**WORK TO BE COMPLETED**
Everything from the line with "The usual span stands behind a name" through the last line of the data below should be copied exactly, apart from the pictures.

**INFORMATION PROVIDED**
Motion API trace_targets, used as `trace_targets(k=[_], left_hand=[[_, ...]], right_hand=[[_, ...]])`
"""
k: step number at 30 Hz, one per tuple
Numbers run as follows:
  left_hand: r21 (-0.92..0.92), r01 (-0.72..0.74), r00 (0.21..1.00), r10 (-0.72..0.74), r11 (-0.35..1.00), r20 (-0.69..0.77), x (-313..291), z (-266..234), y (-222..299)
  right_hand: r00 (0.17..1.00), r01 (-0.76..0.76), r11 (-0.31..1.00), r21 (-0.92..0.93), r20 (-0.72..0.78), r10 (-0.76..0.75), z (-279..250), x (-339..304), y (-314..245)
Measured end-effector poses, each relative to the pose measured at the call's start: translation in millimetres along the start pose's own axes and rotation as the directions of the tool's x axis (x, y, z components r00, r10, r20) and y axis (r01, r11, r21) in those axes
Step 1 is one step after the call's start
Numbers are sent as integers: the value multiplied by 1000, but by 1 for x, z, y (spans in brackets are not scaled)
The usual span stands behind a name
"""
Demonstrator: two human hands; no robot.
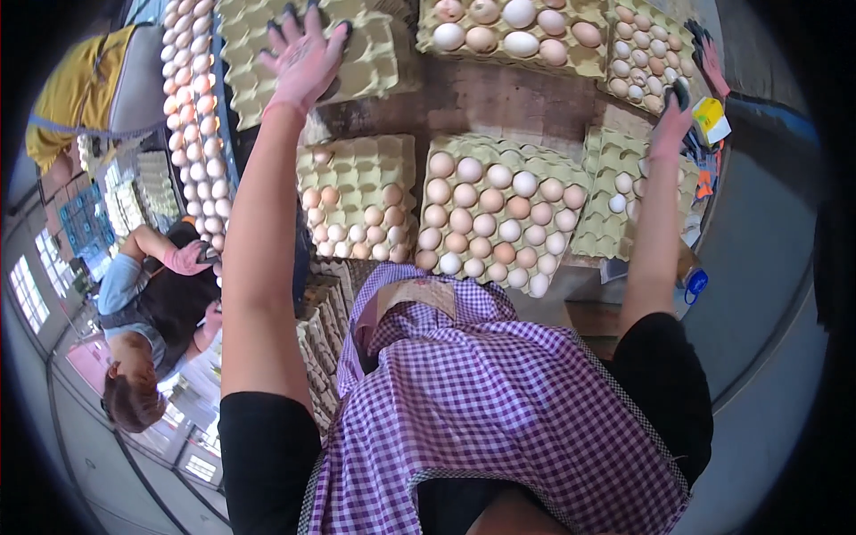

**SOLUTION**
The usual span stands behind a name
"""
Demonstrator: two human hands; no robot.

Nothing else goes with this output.